This story features the X-Men and other related characters, which are copyrighted by Marvel Entertainment/Marvel Comics Group and are used without permission. The use of these characters in this story is not intended to infringe on that copyright. No profit is being made on this work, it's written solely for entertainment purposes. This work is copyright of me and may not be used for commercial purposes.
It's All In Your Head: Part Seventeen
by sevenall
The spell wasn't finished. She stood by the waters edge. The strength and magic she had drawn from the lake flowed through her, bridging the gap between the earth and the sky. She heard her Other voice chanting in the Other language and the stars formed new patterns on the sky. The rune for fire. The rune for storm. Last of all, the rune for death. She screamed at them with her human voice, begging them to stop, she raged and wept, but the stars did not care.
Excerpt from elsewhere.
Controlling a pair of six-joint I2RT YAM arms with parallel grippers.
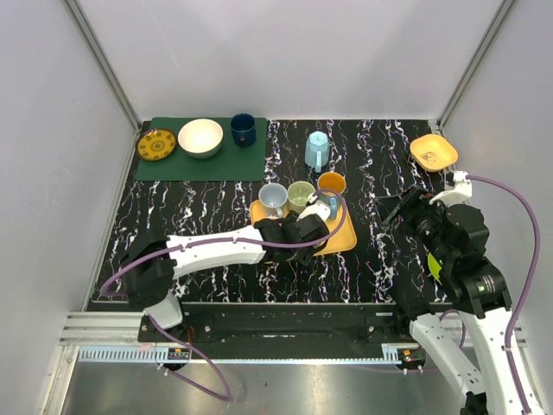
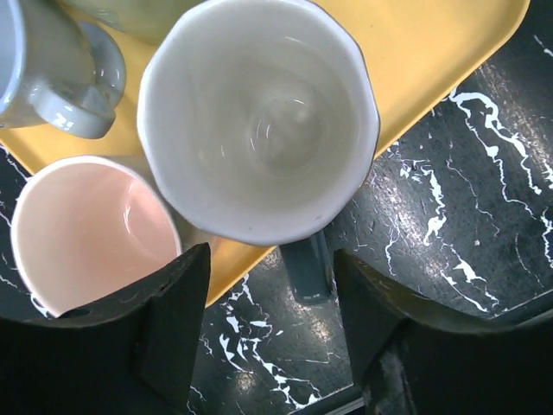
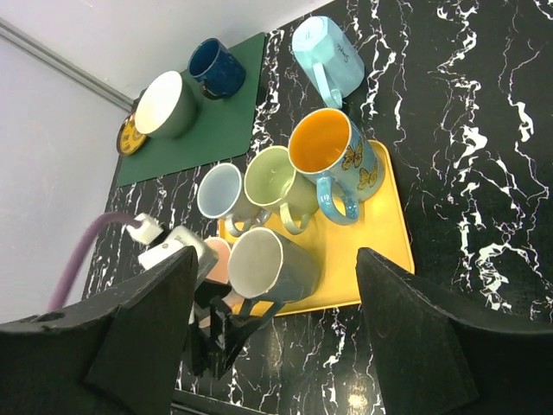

There were two women working in the reception of the research center. One had a date for the night. She didn't really like him, but he was nice, he was funny and it was better than nothing. The other woman had three children. She had yelled at them in the morning. She thought she'd pick them up earlier this afternoon and they'd get pancakes or spaghetti.
One word and they were gone.
The guard at the parking lot had joined the Weight Watchers. Mostly he had done it to please his girlfriend. He didn't think she understood how much he liked eating.
Another word and he was gone.
The man in the middle of the second squad going down to secure the basement had gotten a gun slapped into his hand. He had no idea how to use it. He was a scientist.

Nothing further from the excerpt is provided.